I mention this great divide because last year when I was having troubles finding new, fun races to do on my side of the "barrier," a friend told me about RunBucks, an organization that hosts about a dozen really fun races a year, most of which are in Washington Crossing, Pennsylvania, 11 minutes from our house. (Click on the Washington Crossing link to see a reenactment of General Washington crossing this great "Barrier.") RunBucks organizes very low-key races. They have a 10 miler in May they bill as the alternative to Philadelphia's Broad Street Run -- same distance, same day, much cheaper, no lottery, about 1% of the number of participants. Other races include Run the Lights -- a 2 mile family fun race through Shady Brook Farms's annual light display, a Mother's Day women's race for WomenSpace, a Halloween 8K race, and a New Year's Eve midnight 5K.
This year they added the Grilled Cheese and Tomato Soup 4-miler. You had me at tomato soup.
One of the pluses to doing their races is they are very low-key and very inexpensive. I think registration was around $20 for this race ($35 day of), which got you a running bib, a marked course (but not a private one as it was open to the general public), a finisher's mug for the first 250 finishers (they had 180 runners), and the aforementioned grilled cheese and tomato soup in the finisher's area.
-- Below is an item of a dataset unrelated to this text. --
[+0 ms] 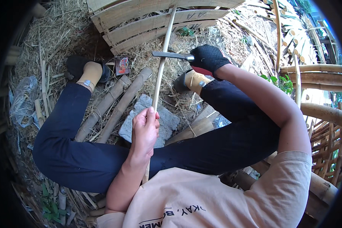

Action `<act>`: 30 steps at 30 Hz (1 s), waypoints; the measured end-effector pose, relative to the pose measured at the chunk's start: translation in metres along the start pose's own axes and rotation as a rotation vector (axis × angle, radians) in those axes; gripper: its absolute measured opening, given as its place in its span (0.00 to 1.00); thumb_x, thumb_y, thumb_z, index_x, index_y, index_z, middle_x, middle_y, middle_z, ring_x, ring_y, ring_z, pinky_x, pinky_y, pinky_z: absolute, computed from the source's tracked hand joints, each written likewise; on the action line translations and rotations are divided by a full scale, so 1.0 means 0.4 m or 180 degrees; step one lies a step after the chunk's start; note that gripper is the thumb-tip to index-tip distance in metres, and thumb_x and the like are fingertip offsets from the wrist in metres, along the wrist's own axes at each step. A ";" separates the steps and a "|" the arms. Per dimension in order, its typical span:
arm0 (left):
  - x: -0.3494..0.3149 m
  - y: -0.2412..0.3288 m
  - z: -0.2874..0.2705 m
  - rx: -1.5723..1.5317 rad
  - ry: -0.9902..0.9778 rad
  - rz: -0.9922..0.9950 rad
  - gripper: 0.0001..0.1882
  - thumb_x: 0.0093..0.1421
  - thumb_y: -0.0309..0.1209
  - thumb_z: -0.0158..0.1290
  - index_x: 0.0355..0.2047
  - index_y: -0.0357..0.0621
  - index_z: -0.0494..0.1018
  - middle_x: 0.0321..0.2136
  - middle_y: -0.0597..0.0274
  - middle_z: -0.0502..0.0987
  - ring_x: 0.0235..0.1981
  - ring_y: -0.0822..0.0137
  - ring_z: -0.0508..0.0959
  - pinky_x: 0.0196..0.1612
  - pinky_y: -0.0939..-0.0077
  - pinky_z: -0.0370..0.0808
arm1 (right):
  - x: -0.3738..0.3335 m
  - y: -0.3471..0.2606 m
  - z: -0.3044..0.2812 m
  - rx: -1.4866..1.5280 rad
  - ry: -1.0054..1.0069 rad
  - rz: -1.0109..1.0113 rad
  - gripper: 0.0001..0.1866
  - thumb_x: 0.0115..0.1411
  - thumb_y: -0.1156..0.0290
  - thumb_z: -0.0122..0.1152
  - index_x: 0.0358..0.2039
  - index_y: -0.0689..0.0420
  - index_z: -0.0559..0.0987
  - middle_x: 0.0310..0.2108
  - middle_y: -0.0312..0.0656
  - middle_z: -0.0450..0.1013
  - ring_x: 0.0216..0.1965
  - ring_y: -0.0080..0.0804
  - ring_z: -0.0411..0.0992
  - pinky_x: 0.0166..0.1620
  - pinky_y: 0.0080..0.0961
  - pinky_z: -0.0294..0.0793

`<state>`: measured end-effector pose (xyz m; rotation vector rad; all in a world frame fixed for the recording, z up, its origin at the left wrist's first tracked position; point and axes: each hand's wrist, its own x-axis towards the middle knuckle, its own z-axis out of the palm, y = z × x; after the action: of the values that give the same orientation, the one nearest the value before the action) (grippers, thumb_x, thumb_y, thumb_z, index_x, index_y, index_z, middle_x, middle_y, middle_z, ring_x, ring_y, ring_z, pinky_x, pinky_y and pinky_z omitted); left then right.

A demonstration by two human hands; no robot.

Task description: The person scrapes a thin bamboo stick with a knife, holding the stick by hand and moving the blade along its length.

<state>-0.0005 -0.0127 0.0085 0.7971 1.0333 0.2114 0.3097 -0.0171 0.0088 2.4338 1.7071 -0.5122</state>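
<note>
One pale wooden strip (157,81), centre, running near to far, grasped by the bare left hand (145,127); one knife (169,55), blade crossing it farther out, handle clenched in the gloved right hand (209,59). Judged hazard: a knot or loose hold could send the blade skidding nearward into the bare hand. Containers: slatted crate (140,26), far, and clear plastic bag (24,100), left, contents of both indiscernible

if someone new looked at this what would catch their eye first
Probably the knife in the black-gloved right hand, its blade crossing a long pale strip in the upper middle. The bare left hand grips that strip lower down, with a rough grey block showing behind it. A slatted wooden crate stands out at the top.
</note>
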 end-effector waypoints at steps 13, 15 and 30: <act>0.012 0.017 -0.002 -0.0135 0.0049 -0.0055 0.16 0.77 0.41 0.42 0.34 0.47 0.68 0.16 0.82 0.57 0.13 0.87 0.53 0.16 0.86 0.49 | -0.098 -0.119 0.009 0.0313 -0.0433 -0.0709 0.14 0.56 0.56 0.63 0.36 0.51 0.85 0.31 0.52 0.81 0.37 0.54 0.80 0.43 0.46 0.79; 0.013 0.015 -0.002 -0.0114 0.0048 -0.0040 0.16 0.77 0.40 0.42 0.33 0.45 0.69 0.16 0.81 0.58 0.14 0.86 0.54 0.17 0.85 0.50 | -0.107 -0.147 0.010 0.0484 -0.0559 -0.0718 0.13 0.56 0.58 0.64 0.36 0.51 0.85 0.31 0.51 0.81 0.37 0.53 0.81 0.43 0.45 0.79; 0.025 -0.032 -0.001 0.0631 0.0378 0.0434 0.18 0.76 0.36 0.43 0.29 0.41 0.72 0.16 0.73 0.65 0.17 0.82 0.61 0.21 0.79 0.57 | -0.050 -0.087 0.032 -0.0266 -0.0138 -0.0890 0.14 0.48 0.63 0.63 0.36 0.49 0.87 0.30 0.49 0.82 0.35 0.48 0.82 0.40 0.43 0.81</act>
<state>0.0019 -0.0167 -0.0072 1.0464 1.1244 0.2781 0.2688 -0.0263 0.0068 2.1234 2.0187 -0.5079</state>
If you wanted a sweatshirt, they were available for an additional $17.50. If you didn't want one, you didn't buy it. Likewise with the blankets (which were also prizes for winning your age category). There was no goody bag or extra pieces of paper, literally at the registration tent you got a bib and (if you needed them) safety pins.
Super Librarian Gabrielle and I at the start of the race. Note I was going for a grilled cheese colored top and tomato soup skirt. It was a cold start to the race -- about 35 and cloudy. We waited in the car for the start of the race debating if we should run or just go home and skip it. The forecast said it would be 40 at the start, it sure didn't feel like it.
The course started with the Valley of Concentration Circle, otherwise known as the "Spiral of Death." This .75 mile extra before hitting the towpath allowed the runners to spread out to the right paces before we had to go more single-file. It meant we crossed the finish line (which looked like it could double as the start line) at the .75 mile mark. We then went up a mile and a half on the towpath, and turned around again. I felt my pace was just right -- I got to the narrow under the bridge part before the bulk of the fast runners on their way back. I was with people a little slower than me, so I felt good passing them without being passed by a lot of people. One downside to this spiral of death (which I heard refers more to when it appears at the end of the race than at the beginning) is at at the 1/2 mile mark it took us right past our car. Awfully tempting, fortunately by then I had warmed up. Don didn't seem to warm up until we were in the toasty warm car driving home.
There is Don:
Don coming to the end of the race. Looking good!
Finish line mugs and food:
My Nike+ watch could not find the satellite. I recorded a time of 44:41, and a distance of only 3.71 miles. It gave me a 12:00 pace instead of 11:10 pace. *groan* Ahh...technology.
|150||2326||Jacquelyn Pillsbury||F||Lawrence Township||NJ||US||44:47.3||46||46.1|
|163||2325||Don Pillsbury||M||Lawrence Township||NJ||US||49:01.4||52||39.7|
I would be up for doing this race again.